Rechtswissenschaftler kritisieren Israels Annexionspläne

Der israelische Regierungschef Netanjahu will nach einem Medienbericht im Fall von Annexionen im Westjordanland zunächst mit drei Siedlungsblöcken beginnen. Foto: Oded Balilty/AP/dpa

Der israelische Regierungschef Netanjahu will nach einem Medienbericht im Fall von Annexionen im Westjordanland zunächst mit drei Siedlungsblöcken beginnen. Foto: Oded Balilty/AP/dpa

Eine Gruppe internationaler Rechtswissenschaftler hat die Annexionspläne Israels im besetzten Westjordanland kritisiert.
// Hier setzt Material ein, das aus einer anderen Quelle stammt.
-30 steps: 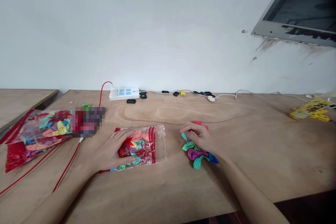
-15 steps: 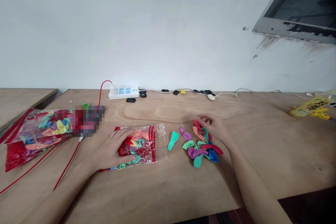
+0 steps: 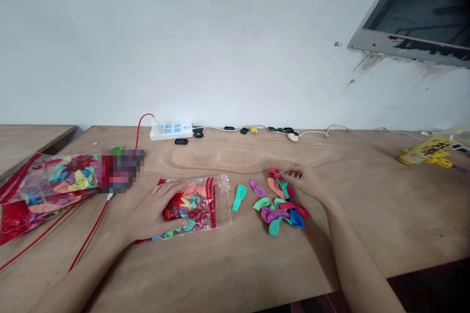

Ein solches Handeln wäre ein eindeutiger Verstoss gegen fundamentale Regeln des internationalen Rechts, heisst es in einem am Donnerstag veröffentlichten offenen Brief der mehr als 100 Wissenschaftler aus aller Welt.

Ein solcher Schritt würde zugleich eine ernsthafte Bedrohung für die Stabilität der Region darstellen. Die Norm, die eine einseitige Annexion von Gebiet untersagt, das gewaltsam gewonnen wurde, werde allgemein als Grundregel internationalen Rechts anerkannt.

Israels Regierung will auf Grundlage eines Nahost-Plans von US-Präsident Donald Trump bis zu 30 Prozent des besetzten Westjordanlands annektieren. Die ersten Schritte könnten am 1. Juli eingeleitet werden. Am selben Tag übernimmt Deutschland die Ratspräsidentschaft der Europäischen Union und den Vorsitz im Sicherheitsrat der Vereinten Nationen. Aussenminister Heiko Maas hatte am Mittwoch bei einem Besuch in Israel die geplante Annexion palästinensischer Gebiete als Rechtsbruch kritisiert, aber auf eine Drohung mit Konsequenzen verzichtet. Die Annexionspläne sind international hoch umstritten.

Israel hat während des Sechstagekrieges 1967 unter anderem das Westjordanland und Ost-Jerusalem erobert und treibt dort seitdem Siedlungsprojekte voran. Die Palästinenser fordern die Gebiete für einen eigenen Staat - mit Ost-Jerusalem als Hauptstadt. Israel sieht in seiner Siedlungspolitik keinen Rechtsbruch. Israel sieht das Gebiet als Teil des historischen jüdischen Kernlandes. Die Uno stuft diese Gebiete als besetzt ein.